SNIC 2022/6-250


SNIC Medium Storage

Principal Investigator:

Carlo Maria Canali



Start Date:


End Date:


Primary Classification:

10304: Condensed Matter Physics

Secondary Classification:

21001: Nano-technology



The objective of this proposal to study the rich quantum phenomenology associated with nanostructures of novel quantum materials. Focus of the study is on magnetism in 2D van der Waals materials and 3D quantum materials such as topological insulators (TI) and topological semimetals realized in thin films, thin film-heterostructures and nanowires. We also intend to initiate a new study based on the use of Big Data and machine learning algorithms to characterize the topological phases of these systems. We employ first principles methods based on density functional theory (DFT) calculations carried out with state-of-the-art codes such as: Wien2K, VASP, Transiesta, and NRLMOL running of these programs require the use of extensive supercomputer facilities. Specific goals are: 1) To probe valley-polarization effects and quantum transport in van der Waals heterostructures consisting of 2D materials and magnetic substrates. 2) Prediction of new antiferromagnetic materials, theoretical characterization of fundamental magnetic parameters, and their potential usage in antiferromagnetic spintronics. 3) to model spin-dependent transport in quasi 1D NWs and core-shell NW heterostructures of different classes of topological insulators, topological crystalline insulators and Weyl topological semimetals. This project is supported by the Carl Trygger Stiftelse grant for the period 2021-2023 and involves considerable code development and massive computational work. 4) to study spin-dependent transport in magnetic material/topological insulator heterostructures, magnetic material/Weyl semimetal heterostructures and magnetic material/Dirac semimetal heterostructure using first-principles method. In particular, we will investigate how the magnetization at the interface can be controlled through the spin-orbit torque and spin-transfer torque. 5) Big Data and machine learning techniques are acquiring an increasingly prominent role in condensed matter physics. We intend to initiate exploratory work aimed at using these computational techniques in the characterization of the topological phases of these quantum materials. For this purpose, we will benefit from the technical (computer science) expertise of the Linnaeus University Research center DISA with which we will establish ties.
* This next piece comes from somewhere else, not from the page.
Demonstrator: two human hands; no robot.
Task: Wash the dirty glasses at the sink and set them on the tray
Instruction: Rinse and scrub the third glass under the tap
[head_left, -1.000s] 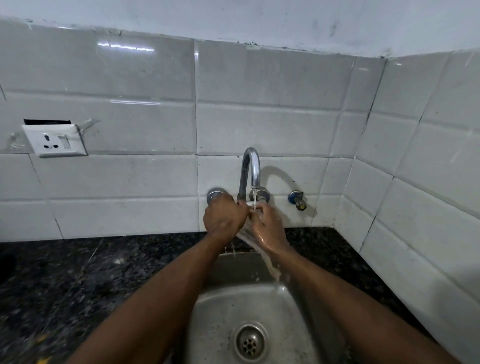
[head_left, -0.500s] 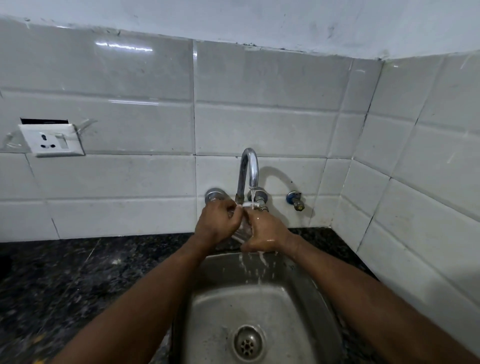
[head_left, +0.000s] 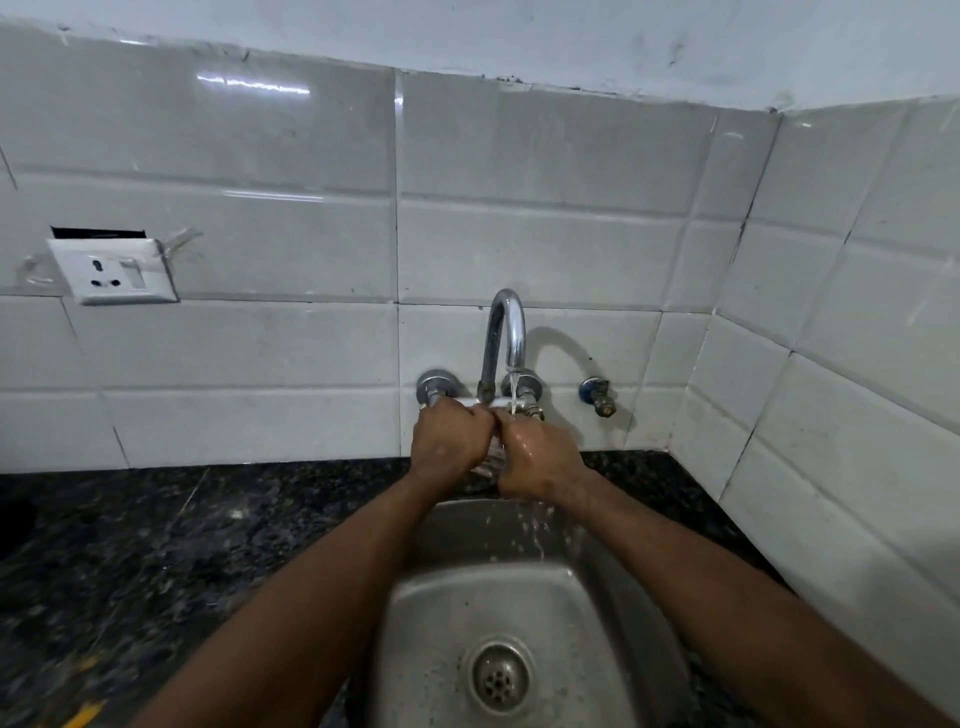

 6) The study on quantum anomalous Hall and axion insulator phases in magnetic thin films and TI heterostructures. 7) Theoretical investigation of multiferroic properties of chiral molecular magnets for the realization of controllable molecular qbits. We plan to continue this project by considering other molecules in this class, where the spin-electric coupling is accompanied by a ferroelectric effect, which makes these molecules an example of multiferroic molecular magnetic qubits. A second goal of the project is the theoretical study on how the spin-electric coupling is affected by attaching these molecules to metallic leads in molecular junctions, or by positioning them on surfaces, so that they can be addressed in quantum transport experiments. The first four projects will provide crucial theoretical support to a parallel experimental activity being developed at LNU and based on the use of molecular beam epitaxy (MBE) techniques. This collaboration is partly supported by two VR grants: grant 2017-04404, with PI Janusz Sadowski and C.M. Canali and F. Islam as co-investigators; VR grant 2021-04622, with PI C.M. Canali. This work is also part of the activity of the Knowledge Environment (Kunskapsmiljö) “Advanced Materials” recently established at LNU.